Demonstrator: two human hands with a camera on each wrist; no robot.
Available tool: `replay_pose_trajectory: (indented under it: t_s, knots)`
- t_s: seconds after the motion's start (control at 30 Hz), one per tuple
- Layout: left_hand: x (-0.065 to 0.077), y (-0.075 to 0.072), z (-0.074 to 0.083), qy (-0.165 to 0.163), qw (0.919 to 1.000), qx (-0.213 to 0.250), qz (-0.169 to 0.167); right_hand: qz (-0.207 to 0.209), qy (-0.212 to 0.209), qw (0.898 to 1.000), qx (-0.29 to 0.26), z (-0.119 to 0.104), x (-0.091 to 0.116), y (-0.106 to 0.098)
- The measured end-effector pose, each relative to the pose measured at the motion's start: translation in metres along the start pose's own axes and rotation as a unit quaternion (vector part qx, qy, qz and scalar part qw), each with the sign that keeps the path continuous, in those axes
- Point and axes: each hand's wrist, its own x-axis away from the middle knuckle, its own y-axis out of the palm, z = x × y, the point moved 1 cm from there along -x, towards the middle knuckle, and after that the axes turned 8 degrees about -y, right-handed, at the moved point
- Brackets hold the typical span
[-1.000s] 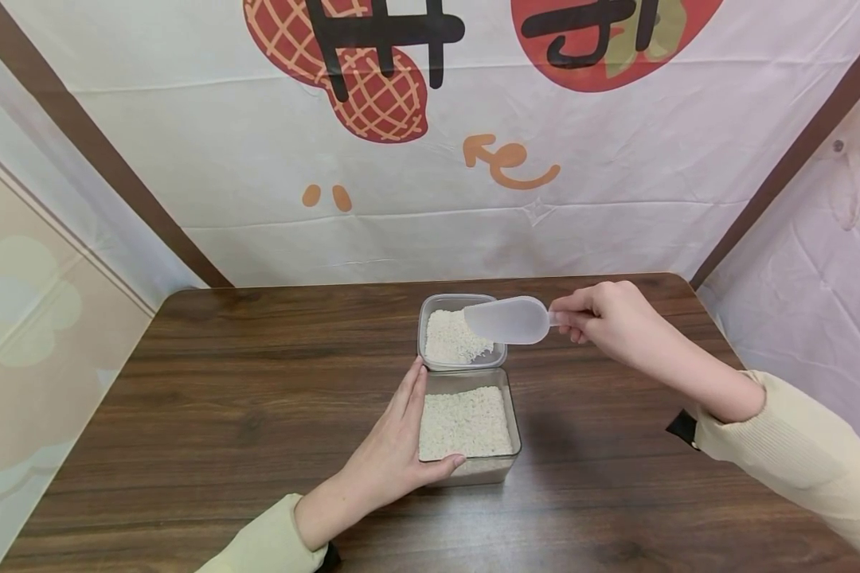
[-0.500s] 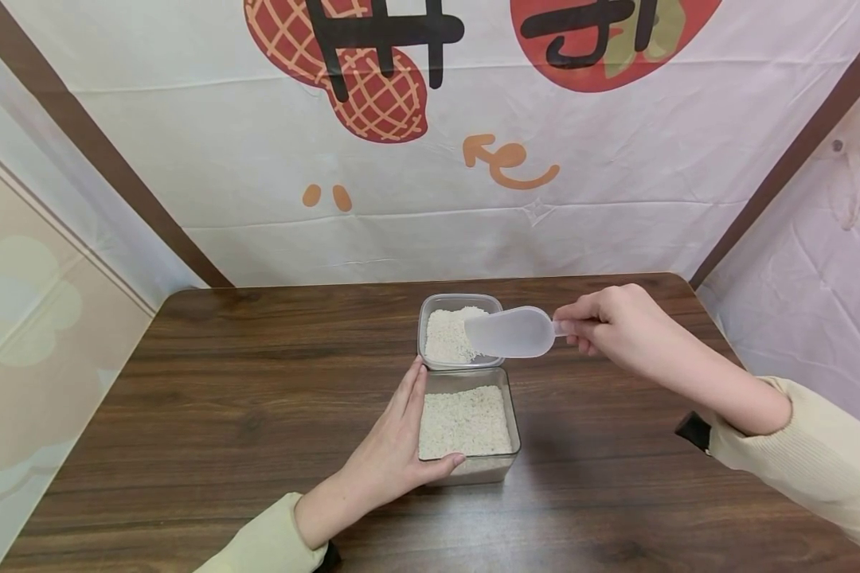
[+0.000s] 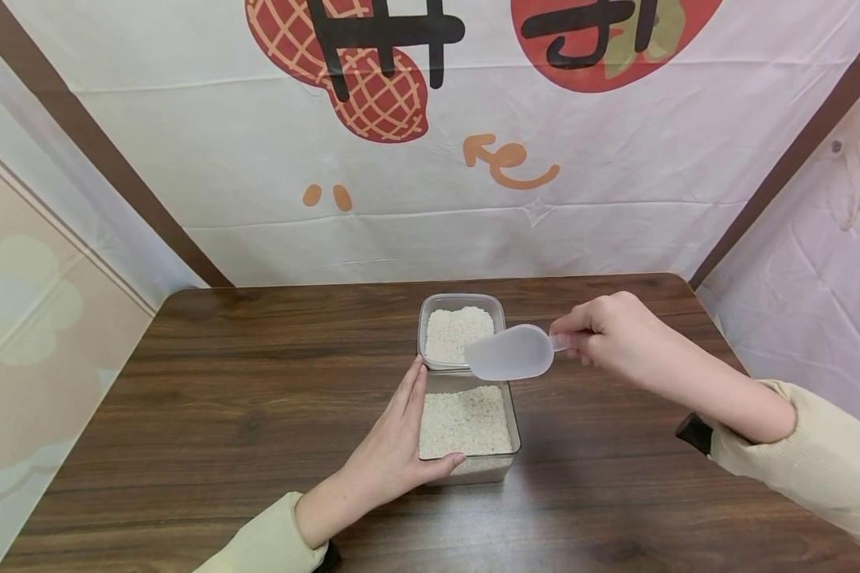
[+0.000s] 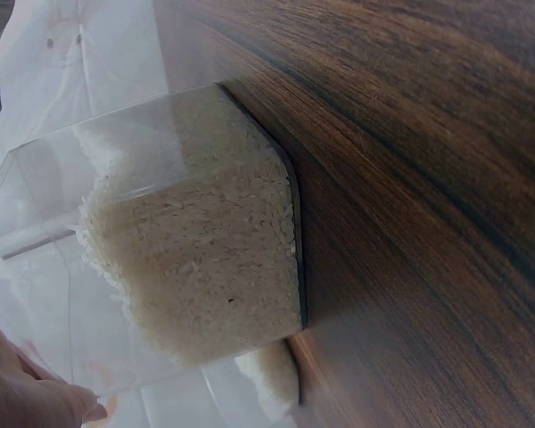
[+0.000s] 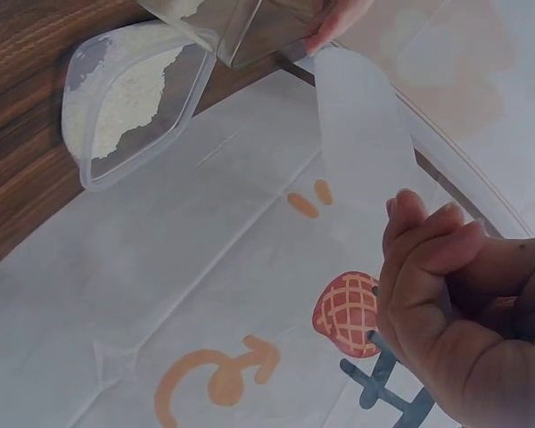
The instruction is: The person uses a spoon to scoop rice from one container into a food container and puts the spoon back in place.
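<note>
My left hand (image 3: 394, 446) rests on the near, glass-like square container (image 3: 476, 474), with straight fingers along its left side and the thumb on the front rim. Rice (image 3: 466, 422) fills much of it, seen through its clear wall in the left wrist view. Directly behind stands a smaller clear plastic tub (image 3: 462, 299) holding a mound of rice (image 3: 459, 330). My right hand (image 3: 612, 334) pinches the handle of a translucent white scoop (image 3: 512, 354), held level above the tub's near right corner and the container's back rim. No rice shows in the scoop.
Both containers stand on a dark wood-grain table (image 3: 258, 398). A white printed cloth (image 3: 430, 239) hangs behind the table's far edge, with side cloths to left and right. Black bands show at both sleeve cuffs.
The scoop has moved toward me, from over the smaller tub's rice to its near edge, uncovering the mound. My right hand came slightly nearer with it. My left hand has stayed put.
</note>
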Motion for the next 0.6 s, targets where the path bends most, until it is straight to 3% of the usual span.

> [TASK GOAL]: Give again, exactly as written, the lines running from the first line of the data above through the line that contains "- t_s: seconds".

> [EXERCISE OUTPUT]:
Demonstrator: two human hands with a camera on each wrist; no robot.
Available tool: `replay_pose_trajectory: (indented under it: t_s, knots)`
- t_s: seconds after the motion's start (control at 30 Hz), one per tuple

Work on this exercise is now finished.